The data is to be transcribed in full, with nothing missed.

Dataset extract:
══════════

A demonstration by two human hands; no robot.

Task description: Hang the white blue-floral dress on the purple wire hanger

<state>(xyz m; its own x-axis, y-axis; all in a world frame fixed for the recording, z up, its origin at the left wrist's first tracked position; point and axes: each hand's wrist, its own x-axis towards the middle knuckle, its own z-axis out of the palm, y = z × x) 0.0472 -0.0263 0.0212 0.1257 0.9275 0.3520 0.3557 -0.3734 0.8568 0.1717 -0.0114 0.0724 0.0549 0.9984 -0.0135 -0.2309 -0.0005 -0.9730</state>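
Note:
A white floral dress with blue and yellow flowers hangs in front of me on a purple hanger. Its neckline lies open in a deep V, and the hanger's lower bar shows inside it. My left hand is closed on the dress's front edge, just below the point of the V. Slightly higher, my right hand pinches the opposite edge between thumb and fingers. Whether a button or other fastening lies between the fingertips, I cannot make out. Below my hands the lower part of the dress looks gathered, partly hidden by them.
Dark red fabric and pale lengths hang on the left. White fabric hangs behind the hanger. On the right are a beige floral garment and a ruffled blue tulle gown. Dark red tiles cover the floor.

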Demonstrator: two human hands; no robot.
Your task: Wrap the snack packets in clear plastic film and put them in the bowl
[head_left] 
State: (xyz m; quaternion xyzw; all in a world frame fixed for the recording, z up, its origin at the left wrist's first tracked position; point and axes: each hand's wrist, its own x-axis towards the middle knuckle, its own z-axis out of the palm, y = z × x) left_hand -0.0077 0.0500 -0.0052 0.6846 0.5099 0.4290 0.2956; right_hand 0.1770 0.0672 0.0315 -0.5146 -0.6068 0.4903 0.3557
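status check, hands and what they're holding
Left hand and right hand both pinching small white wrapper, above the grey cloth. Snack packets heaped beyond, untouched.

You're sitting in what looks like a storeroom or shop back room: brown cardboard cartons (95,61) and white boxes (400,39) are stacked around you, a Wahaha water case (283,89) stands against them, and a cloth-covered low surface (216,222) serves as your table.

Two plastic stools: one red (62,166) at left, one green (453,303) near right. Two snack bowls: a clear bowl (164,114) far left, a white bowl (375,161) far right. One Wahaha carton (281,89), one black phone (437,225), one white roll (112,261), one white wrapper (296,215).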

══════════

Result:
A demonstration by two human hands; no robot.

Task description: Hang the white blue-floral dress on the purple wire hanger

<state>(xyz m; its own x-axis, y-axis; all in a world frame fixed for the recording, z up, its origin at the left wrist's first tracked position; point and axes: each hand's wrist, its own x-axis towards the middle knuckle, its own z-axis out of the palm, y = z × x) 0.0472 -0.0263 0.0212 0.1257 0.9275 0.3520 0.3557 -0.3734 0.8568 0.1717 -0.0114 0.0724 0.0549 0.9984 -0.0135 -0.2309 -0.0005 -0.9730</state>
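Note:
A white floral dress with blue and yellow flowers hangs in front of me on a purple hanger. Its neckline lies open in a deep V, and the hanger's lower bar shows inside it. My left hand is closed on the dress's front edge, just below the point of the V. Slightly higher, my right hand pinches the opposite edge between thumb and fingers. Whether a button or other fastening lies between the fingertips, I cannot make out. Below my hands the lower part of the dress looks gathered, partly hidden by them.
Dark red fabric and pale lengths hang on the left. White fabric hangs behind the hanger. On the right are a beige floral garment and a ruffled blue tulle gown. Dark red tiles cover the floor.
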
Demonstrator: two human hands; no robot.
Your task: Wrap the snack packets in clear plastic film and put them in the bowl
[head_left] 
State: (xyz m; quaternion xyzw; all in a world frame fixed for the recording, z up, its origin at the left wrist's first tracked position; point and axes: each hand's wrist, its own x-axis towards the middle knuckle, its own z-axis out of the palm, y = z × x) left_hand -0.0077 0.0500 -0.0052 0.6846 0.5099 0.4290 0.2956; right_hand 0.1770 0.0672 0.0315 -0.5146 -0.6068 0.4903 0.3557
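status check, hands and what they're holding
Left hand and right hand both pinching small white wrapper, above the grey cloth. Snack packets heaped beyond, untouched.

You're sitting in what looks like a storeroom or shop back room: brown cardboard cartons (95,61) and white boxes (400,39) are stacked around you, a Wahaha water case (283,89) stands against them, and a cloth-covered low surface (216,222) serves as your table.

Two plastic stools: one red (62,166) at left, one green (453,303) near right. Two snack bowls: a clear bowl (164,114) far left, a white bowl (375,161) far right. One Wahaha carton (281,89), one black phone (437,225), one white roll (112,261), one white wrapper (296,215).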

The exercise is done, with nothing left to add.